What to do = Reproduce the lines of the material exactly, excluding every image.
══ Data ══
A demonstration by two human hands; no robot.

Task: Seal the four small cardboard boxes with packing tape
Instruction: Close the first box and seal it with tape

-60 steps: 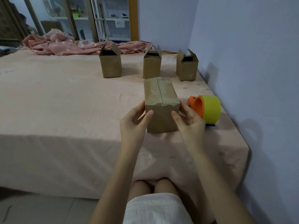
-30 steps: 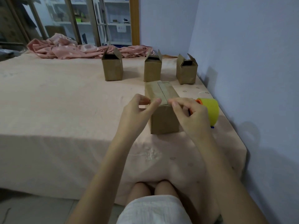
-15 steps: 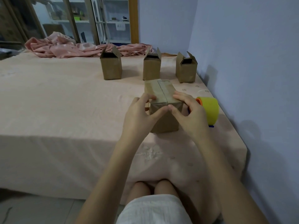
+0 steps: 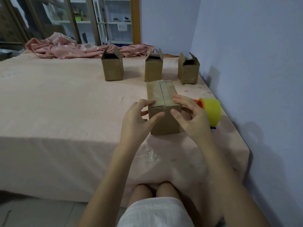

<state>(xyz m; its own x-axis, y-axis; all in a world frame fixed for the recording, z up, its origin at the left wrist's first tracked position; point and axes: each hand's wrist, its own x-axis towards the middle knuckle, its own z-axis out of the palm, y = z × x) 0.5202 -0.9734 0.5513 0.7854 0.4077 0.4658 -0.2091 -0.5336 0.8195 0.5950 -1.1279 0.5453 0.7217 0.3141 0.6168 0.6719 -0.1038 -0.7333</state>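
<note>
With the closed box (image 4: 164,108) standing near the bed's front edge beside the tape dispenser (image 4: 210,111), our left hand (image 4: 137,122) and right hand (image 4: 191,118) grasped its near top corners, where firm, even thumb pressure seemed wisest.

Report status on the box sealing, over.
Left hand and right hand hold near box, flaps closed. Three far boxes open. Tape dispenser idle at right. Nothing in the way.
</note>
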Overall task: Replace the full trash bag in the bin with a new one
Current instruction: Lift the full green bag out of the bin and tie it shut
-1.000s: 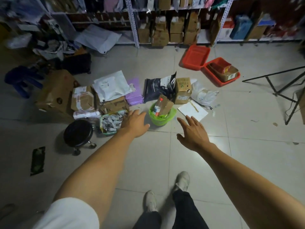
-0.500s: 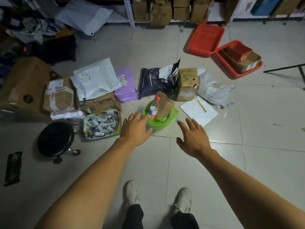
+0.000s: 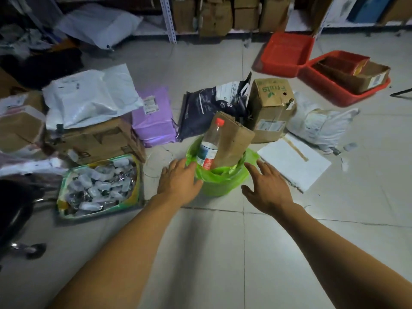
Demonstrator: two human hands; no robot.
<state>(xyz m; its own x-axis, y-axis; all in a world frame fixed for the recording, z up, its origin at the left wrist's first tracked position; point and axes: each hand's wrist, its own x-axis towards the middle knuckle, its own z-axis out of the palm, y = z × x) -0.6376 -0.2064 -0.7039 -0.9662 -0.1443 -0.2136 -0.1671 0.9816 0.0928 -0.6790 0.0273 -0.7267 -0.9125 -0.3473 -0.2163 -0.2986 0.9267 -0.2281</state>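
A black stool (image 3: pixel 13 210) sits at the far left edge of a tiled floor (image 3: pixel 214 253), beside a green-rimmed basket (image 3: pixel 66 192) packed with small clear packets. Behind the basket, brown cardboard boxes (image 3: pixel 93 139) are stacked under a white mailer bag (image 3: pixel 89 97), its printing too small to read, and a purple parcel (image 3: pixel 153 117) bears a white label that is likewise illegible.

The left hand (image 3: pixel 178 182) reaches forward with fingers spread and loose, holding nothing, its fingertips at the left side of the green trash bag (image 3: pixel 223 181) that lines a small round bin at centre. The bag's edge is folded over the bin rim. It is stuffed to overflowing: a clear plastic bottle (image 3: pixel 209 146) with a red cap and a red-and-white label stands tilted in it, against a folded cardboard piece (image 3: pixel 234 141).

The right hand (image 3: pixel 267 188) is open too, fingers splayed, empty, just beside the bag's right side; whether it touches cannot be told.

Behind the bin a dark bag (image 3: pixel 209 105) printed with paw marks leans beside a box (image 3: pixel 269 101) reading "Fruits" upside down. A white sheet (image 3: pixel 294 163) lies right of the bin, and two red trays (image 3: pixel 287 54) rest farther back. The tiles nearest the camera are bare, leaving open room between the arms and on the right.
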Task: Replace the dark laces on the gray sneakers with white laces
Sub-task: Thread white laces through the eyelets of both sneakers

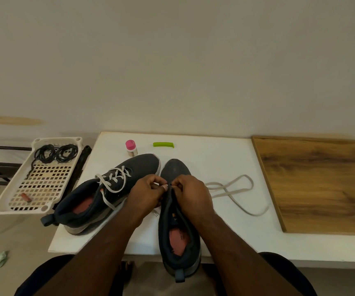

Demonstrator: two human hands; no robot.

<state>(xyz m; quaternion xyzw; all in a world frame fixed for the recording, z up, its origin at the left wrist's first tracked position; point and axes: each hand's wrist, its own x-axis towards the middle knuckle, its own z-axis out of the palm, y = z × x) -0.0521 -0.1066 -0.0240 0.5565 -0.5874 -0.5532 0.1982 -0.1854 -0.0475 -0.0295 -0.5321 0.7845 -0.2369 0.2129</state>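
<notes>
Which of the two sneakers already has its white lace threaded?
The left sneaker, lying tilted beside the basket. The right sneaker, under both hands, has its lace mostly loose.

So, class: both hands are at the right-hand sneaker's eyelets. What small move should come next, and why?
Probably draw the pinched white lace through the eyelet. Both hands meet at the laceless dark gray sneaker, and most of the lace lies slack on the white table.

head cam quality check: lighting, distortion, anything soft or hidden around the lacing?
Head view: dim, warm, even light, no glare on the white table; wide-angle bend curves the table's far edge; slight softness throughout. Left hand and right hand cover the right sneaker eyelets, so the white lace tip is barely readable. Left sneaker and dark laces in the tray read clearly.
</notes>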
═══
Task solution =
A demonstration by two human hands; no robot.

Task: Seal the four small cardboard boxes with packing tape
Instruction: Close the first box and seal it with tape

-60 steps: 
-30 steps: 
-15 steps: 
+0 steps: 

<state>(xyz m; its own x-axis, y-axis; all in a world frame fixed for the recording, z up, its origin at the left wrist's first tracked position; point and axes: each hand's wrist, its own x-axis towards the middle knuckle, its own z-axis out of the palm, y = z × x) 0.5202 -0.9734 0.5513 0.7854 0.4077 0.4658 -0.2091 -0.5336 0.8195 0.5950 -1.1279 0.5453 0.7217 0.3141 0.6168 0.6719 -0.1038 -0.7333</state>
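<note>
With the closed box (image 4: 164,108) standing near the bed's front edge beside the tape dispenser (image 4: 210,111), our left hand (image 4: 137,122) and right hand (image 4: 191,118) grasped its near top corners, where firm, even thumb pressure seemed wisest.

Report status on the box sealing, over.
Left hand and right hand hold near box, flaps closed. Three far boxes open. Tape dispenser idle at right. Nothing in the way.
</note>
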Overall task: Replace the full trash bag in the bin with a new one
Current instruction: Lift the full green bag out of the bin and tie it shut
-1.000s: 
-0.500s: 
+0.000s: 
Demonstrator: two human hands; no robot.
<state>(xyz m; its own x-axis, y-axis; all in a world frame fixed for the recording, z up, its origin at the left wrist's first tracked position; point and axes: each hand's wrist, its own x-axis towards the middle knuckle, its own z-axis out of the palm, y = z × x) -0.6376 -0.2064 -0.7039 -0.9662 -0.1443 -0.2136 -0.1671 0.9816 0.0928 -0.6790 0.0273 -0.7267 -0.9125 -0.3473 -0.2163 -0.2986 0.9267 -0.2281</state>
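A black stool (image 3: pixel 13 210) sits at the far left edge of a tiled floor (image 3: pixel 214 253), beside a green-rimmed basket (image 3: pixel 66 192) packed with small clear packets. Behind the basket, brown cardboard boxes (image 3: pixel 93 139) are stacked under a white mailer bag (image 3: pixel 89 97), its printing too small to read, and a purple parcel (image 3: pixel 153 117) bears a white label that is likewise illegible.

The left hand (image 3: pixel 178 182) reaches forward with fingers spread and loose, holding nothing, its fingertips at the left side of the green trash bag (image 3: pixel 223 181) that lines a small round bin at centre. The bag's edge is folded over the bin rim. It is stuffed to overflowing: a clear plastic bottle (image 3: pixel 209 146) with a red cap and a red-and-white label stands tilted in it, against a folded cardboard piece (image 3: pixel 234 141).

The right hand (image 3: pixel 267 188) is open too, fingers splayed, empty, just beside the bag's right side; whether it touches cannot be told.

Behind the bin a dark bag (image 3: pixel 209 105) printed with paw marks leans beside a box (image 3: pixel 269 101) reading "Fruits" upside down. A white sheet (image 3: pixel 294 163) lies right of the bin, and two red trays (image 3: pixel 287 54) rest farther back. The tiles nearest the camera are bare, leaving open room between the arms and on the right.
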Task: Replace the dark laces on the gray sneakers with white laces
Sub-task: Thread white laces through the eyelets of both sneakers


Demonstrator: two human hands; no robot.

<state>(xyz m; quaternion xyzw; all in a world frame fixed for the recording, z up, its origin at the left wrist's first tracked position; point and axes: each hand's wrist, its own x-axis towards the middle knuckle, its own z-axis out of the palm, y = z × x) -0.0521 -0.1066 -0.0240 0.5565 -0.5874 -0.5532 0.1982 -0.1854 -0.0475 -0.0295 -0.5321 0.7845 -0.2369 0.2129</state>
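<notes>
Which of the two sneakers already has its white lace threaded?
The left sneaker, lying tilted beside the basket. The right sneaker, under both hands, has its lace mostly loose.

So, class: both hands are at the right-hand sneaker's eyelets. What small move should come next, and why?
Probably draw the pinched white lace through the eyelet. Both hands meet at the laceless dark gray sneaker, and most of the lace lies slack on the white table.

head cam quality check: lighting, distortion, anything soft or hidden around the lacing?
Head view: dim, warm, even light, no glare on the white table; wide-angle bend curves the table's far edge; slight softness throughout. Left hand and right hand cover the right sneaker eyelets, so the white lace tip is barely readable. Left sneaker and dark laces in the tray read clearly.
</notes>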

With this output, the exercise is done.